A Word About Regular Expressions

Regular expressions, as the name may imply, are not to be taken literally. In natural language, expressions such as ``you can't change the spots on a leopard'', convey the intended message only if it is not taken literally. Regular expressions provide a set of rules for expressing a pattern or a sequence of characters to utilities such as grep, ed, vi, awk, sed and others. The simplest regular expressions can be taken literally. For example, the string ``ABC'' is a regular expression that means A, followed by B, followed by C. Regular expressions get complex (and ugly) when a sophisticated and repeating pattern needs to be expressed. In these cases, special characters called meta-characters are intermixed with characters to be taken literally. For a simple example, the regular expression ^alone$ expresses the pattern of the word ``alone'' by itself on a textual line. The meta-character ``^'' implies ``first column of a text line'' and the meta-character ``$'' implies ``the end of a text line'' (just before the linefeed).

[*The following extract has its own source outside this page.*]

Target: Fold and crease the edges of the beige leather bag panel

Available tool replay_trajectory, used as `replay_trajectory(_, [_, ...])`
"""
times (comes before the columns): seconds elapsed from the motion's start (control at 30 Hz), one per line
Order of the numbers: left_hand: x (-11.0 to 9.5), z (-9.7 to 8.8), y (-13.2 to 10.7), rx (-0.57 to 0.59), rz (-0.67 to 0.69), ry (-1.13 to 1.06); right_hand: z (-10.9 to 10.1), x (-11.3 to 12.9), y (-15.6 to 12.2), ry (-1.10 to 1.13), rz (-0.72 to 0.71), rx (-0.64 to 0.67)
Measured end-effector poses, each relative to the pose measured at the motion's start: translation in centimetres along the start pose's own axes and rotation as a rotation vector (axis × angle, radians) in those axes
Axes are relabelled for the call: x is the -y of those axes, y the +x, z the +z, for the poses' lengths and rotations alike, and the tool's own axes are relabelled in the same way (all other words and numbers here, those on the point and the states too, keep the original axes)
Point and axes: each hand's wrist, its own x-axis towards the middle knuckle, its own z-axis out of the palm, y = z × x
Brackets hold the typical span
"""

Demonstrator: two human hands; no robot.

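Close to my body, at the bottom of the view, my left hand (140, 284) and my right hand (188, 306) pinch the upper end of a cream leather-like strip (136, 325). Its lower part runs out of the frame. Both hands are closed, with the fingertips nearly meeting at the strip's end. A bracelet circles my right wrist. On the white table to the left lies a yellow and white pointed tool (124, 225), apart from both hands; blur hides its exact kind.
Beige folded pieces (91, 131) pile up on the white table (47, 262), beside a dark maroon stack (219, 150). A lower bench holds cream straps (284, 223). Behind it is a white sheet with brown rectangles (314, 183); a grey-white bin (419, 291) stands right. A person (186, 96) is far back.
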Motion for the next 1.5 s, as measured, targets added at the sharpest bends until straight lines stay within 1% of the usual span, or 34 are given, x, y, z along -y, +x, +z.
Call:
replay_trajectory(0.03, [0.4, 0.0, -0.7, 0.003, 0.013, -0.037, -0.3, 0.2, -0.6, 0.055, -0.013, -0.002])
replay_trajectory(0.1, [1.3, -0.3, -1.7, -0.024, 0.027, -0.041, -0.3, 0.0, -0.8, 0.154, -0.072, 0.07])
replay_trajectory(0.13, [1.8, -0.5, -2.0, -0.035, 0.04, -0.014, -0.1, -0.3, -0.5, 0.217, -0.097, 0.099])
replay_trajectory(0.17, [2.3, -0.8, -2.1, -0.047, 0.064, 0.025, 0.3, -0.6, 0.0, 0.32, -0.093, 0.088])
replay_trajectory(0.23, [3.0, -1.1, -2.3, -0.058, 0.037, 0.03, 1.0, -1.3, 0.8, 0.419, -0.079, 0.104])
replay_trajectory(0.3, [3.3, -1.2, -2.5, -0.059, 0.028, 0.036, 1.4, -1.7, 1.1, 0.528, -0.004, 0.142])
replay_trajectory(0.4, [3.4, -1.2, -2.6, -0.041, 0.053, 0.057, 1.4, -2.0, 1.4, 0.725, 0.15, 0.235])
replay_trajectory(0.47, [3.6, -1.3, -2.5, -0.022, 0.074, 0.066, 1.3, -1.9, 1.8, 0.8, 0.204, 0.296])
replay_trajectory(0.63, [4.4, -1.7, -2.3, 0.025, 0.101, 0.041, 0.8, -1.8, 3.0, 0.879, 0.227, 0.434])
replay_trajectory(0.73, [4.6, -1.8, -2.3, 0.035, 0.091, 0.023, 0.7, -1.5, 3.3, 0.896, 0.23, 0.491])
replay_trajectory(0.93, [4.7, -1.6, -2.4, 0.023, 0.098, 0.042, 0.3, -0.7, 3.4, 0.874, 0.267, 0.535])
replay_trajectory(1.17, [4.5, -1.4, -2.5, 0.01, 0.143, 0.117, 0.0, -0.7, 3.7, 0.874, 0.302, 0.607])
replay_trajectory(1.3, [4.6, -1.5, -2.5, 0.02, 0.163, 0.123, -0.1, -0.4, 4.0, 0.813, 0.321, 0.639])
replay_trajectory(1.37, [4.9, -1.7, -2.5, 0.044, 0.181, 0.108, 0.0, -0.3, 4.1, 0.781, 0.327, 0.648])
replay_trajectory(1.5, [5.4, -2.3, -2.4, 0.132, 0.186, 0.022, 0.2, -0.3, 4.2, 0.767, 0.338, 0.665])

This barely scratches the surface of regular-expression rules. They are important to utilities such as awk and sed, because you can request that certain processing rules be applied to their input data based on the pattern defined by a regular expression. Using the above example, you can easily write an awk script that counts the number of times a line of input contains only the word ``alone''.

One of the better references available is the O'Reilly publication Mastering Regular Expressions by Jeffrey E. F. Friedl.